#### [WORK INSTRUCTIONS]
In the material below, some lines carry "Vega". Copy each such line.
.....
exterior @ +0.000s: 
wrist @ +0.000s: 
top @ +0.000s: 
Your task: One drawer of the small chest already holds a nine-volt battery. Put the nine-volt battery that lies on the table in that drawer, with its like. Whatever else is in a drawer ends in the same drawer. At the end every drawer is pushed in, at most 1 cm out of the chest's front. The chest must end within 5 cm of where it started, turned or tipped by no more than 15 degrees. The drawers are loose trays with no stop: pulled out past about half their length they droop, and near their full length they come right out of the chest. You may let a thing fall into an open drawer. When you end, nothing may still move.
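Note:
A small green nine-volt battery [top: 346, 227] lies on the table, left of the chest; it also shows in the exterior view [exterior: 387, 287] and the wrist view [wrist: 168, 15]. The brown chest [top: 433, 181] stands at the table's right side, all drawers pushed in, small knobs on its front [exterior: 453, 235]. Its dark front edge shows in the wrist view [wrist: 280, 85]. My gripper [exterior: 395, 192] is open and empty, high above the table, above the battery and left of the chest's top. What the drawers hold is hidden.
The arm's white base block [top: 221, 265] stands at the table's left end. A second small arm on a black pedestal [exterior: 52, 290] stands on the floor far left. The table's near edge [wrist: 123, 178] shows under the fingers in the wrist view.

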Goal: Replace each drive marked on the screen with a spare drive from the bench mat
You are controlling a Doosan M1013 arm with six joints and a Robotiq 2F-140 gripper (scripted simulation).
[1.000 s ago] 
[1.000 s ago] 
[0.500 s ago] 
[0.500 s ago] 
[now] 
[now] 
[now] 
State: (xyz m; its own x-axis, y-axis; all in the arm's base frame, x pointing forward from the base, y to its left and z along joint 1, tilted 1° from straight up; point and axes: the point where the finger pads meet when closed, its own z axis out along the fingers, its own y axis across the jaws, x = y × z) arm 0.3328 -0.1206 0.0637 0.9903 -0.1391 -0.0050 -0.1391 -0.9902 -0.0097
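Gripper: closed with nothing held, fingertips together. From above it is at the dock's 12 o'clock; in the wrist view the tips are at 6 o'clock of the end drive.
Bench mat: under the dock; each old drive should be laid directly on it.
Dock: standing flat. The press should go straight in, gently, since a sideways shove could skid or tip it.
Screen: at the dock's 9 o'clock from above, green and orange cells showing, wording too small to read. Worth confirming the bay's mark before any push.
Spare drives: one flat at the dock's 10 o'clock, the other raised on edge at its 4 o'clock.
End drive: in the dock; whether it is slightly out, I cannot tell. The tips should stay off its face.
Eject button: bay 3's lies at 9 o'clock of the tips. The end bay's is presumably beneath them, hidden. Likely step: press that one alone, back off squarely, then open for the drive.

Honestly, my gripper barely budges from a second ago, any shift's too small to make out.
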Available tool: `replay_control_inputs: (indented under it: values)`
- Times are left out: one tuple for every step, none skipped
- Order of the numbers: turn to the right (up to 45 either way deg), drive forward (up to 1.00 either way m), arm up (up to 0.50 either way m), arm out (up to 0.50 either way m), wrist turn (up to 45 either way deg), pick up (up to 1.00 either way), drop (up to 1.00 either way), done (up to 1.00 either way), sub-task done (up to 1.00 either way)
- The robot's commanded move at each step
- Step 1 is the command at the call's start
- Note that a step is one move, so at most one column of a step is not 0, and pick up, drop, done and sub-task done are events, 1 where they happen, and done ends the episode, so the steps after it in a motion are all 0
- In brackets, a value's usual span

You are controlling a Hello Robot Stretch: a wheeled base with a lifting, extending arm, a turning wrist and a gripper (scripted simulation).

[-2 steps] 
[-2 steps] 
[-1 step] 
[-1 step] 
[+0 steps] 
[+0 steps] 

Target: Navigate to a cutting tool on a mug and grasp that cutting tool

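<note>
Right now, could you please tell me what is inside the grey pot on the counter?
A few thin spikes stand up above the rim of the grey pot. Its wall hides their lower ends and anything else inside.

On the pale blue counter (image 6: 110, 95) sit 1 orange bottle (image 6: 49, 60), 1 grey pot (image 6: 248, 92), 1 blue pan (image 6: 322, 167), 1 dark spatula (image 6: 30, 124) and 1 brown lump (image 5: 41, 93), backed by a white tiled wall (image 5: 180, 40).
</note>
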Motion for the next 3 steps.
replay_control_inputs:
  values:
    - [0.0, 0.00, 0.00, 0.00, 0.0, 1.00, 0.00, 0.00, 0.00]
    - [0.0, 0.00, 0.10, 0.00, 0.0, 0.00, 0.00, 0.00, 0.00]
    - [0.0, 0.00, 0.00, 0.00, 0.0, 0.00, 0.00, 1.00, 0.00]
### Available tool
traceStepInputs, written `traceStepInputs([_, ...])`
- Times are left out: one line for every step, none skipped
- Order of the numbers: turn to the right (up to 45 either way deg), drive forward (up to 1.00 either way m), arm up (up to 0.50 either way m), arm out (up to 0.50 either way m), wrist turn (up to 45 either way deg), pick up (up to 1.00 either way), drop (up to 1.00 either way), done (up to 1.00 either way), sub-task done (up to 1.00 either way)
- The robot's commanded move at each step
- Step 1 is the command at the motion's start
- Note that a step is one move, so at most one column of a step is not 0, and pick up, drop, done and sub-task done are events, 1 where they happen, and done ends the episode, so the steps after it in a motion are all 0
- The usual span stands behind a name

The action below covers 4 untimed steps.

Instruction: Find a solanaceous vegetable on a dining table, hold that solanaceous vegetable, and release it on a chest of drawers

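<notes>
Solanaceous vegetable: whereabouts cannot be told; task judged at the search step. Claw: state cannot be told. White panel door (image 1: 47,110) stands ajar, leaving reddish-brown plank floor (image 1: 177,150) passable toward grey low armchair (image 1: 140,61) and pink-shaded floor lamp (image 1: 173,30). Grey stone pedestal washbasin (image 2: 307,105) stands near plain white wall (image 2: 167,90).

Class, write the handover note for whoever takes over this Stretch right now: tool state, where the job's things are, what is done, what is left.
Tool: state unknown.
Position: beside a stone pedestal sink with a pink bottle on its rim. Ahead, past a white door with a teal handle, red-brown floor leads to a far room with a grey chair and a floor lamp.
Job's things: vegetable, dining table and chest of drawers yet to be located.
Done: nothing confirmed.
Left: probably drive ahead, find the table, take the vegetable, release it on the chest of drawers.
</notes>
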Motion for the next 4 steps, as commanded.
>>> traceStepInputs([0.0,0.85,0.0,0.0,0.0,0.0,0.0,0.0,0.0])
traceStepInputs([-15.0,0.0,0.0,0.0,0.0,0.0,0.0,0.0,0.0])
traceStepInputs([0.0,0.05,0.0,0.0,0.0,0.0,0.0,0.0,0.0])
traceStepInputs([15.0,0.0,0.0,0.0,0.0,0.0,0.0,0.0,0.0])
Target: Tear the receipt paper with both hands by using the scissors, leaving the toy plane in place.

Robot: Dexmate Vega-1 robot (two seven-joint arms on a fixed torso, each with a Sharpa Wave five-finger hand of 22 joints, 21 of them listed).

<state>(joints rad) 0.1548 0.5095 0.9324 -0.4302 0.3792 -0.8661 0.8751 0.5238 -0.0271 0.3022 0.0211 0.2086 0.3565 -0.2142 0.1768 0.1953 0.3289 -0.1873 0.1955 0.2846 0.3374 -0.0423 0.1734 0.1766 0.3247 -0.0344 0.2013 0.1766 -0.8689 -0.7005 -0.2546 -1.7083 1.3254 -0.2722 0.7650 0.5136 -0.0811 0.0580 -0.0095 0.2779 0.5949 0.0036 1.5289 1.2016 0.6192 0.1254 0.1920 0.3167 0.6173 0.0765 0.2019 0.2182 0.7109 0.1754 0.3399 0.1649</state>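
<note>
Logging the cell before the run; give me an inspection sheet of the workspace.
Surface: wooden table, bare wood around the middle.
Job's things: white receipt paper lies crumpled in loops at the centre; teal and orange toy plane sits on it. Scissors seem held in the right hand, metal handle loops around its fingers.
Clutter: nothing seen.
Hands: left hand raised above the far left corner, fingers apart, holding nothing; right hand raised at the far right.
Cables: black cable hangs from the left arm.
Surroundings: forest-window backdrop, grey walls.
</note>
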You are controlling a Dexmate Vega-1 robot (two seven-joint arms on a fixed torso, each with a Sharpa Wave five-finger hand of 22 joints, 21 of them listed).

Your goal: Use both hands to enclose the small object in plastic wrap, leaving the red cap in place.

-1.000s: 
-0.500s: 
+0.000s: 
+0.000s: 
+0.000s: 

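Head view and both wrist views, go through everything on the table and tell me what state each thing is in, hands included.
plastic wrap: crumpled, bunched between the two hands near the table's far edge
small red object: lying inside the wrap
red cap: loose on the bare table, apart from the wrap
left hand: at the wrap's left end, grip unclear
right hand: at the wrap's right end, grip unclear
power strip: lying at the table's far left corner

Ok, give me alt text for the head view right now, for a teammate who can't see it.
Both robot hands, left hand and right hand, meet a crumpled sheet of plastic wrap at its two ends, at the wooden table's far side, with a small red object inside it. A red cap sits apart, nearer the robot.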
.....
#### [TASK ANSWER]
Robot: Dexmate Vega-1 robot (two seven-joint arms on a fixed torso, each with a Sharpa Wave five-finger hand of 22 joints, 21 of them listed).
You are controlling a Dexmate Vega-1 robot (two seven-joint arms on a fixed torso, each with a Sharpa Wave five-finger hand of 22 joints, 21 of them listed).

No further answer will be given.